What you are asked to do
Every line that contains "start" must be located and copied from the data.

Dataset

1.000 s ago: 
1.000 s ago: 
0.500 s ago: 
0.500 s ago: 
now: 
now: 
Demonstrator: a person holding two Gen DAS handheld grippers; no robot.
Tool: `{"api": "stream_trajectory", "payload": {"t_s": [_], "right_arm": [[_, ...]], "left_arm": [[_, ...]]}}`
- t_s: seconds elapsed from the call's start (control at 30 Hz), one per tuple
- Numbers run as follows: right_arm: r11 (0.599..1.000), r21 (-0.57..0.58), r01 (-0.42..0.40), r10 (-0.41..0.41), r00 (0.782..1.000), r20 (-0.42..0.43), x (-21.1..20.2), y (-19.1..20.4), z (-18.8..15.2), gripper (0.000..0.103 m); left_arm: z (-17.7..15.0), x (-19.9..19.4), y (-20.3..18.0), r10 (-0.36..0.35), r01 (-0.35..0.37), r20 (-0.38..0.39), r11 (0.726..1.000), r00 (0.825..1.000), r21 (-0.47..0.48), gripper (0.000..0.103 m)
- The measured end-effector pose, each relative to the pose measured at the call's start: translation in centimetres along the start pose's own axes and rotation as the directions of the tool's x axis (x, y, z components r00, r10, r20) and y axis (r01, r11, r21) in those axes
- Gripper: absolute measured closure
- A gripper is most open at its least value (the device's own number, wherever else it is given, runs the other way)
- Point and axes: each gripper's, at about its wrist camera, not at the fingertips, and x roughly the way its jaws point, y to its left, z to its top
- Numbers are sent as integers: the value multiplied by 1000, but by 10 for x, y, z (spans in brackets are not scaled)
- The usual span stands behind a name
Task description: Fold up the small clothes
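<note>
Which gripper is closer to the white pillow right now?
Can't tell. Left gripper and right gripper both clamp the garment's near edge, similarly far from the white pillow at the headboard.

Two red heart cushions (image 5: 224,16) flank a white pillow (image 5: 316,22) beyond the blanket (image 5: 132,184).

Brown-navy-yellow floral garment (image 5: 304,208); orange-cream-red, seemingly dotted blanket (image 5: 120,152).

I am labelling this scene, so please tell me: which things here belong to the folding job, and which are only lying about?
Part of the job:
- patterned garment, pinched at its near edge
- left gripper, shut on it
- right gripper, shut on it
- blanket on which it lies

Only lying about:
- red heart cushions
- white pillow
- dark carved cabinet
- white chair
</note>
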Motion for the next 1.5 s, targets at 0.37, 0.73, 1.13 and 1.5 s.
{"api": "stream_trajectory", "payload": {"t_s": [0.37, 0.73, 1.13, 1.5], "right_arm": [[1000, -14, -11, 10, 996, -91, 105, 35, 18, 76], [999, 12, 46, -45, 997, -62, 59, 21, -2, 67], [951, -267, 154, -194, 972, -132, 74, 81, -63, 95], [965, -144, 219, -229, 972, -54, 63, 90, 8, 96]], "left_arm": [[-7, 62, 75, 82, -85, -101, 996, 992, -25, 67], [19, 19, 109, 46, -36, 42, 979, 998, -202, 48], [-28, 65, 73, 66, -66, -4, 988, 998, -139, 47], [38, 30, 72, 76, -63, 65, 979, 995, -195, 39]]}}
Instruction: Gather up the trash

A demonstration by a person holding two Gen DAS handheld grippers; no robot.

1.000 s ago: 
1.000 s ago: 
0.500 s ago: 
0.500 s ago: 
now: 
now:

Completed exercise
- t_s: seconds elapsed from the call's start (control at 30 Hz), one per tuple
- The measured end-effector pose, each relative to the pose measured at the call's start: translation in centimetres along the start pose's own axes and rotation as the directions of the tool's x axis (x, y, z components r00, r10, r20) and y axis (r01, r11, r21) in those axes

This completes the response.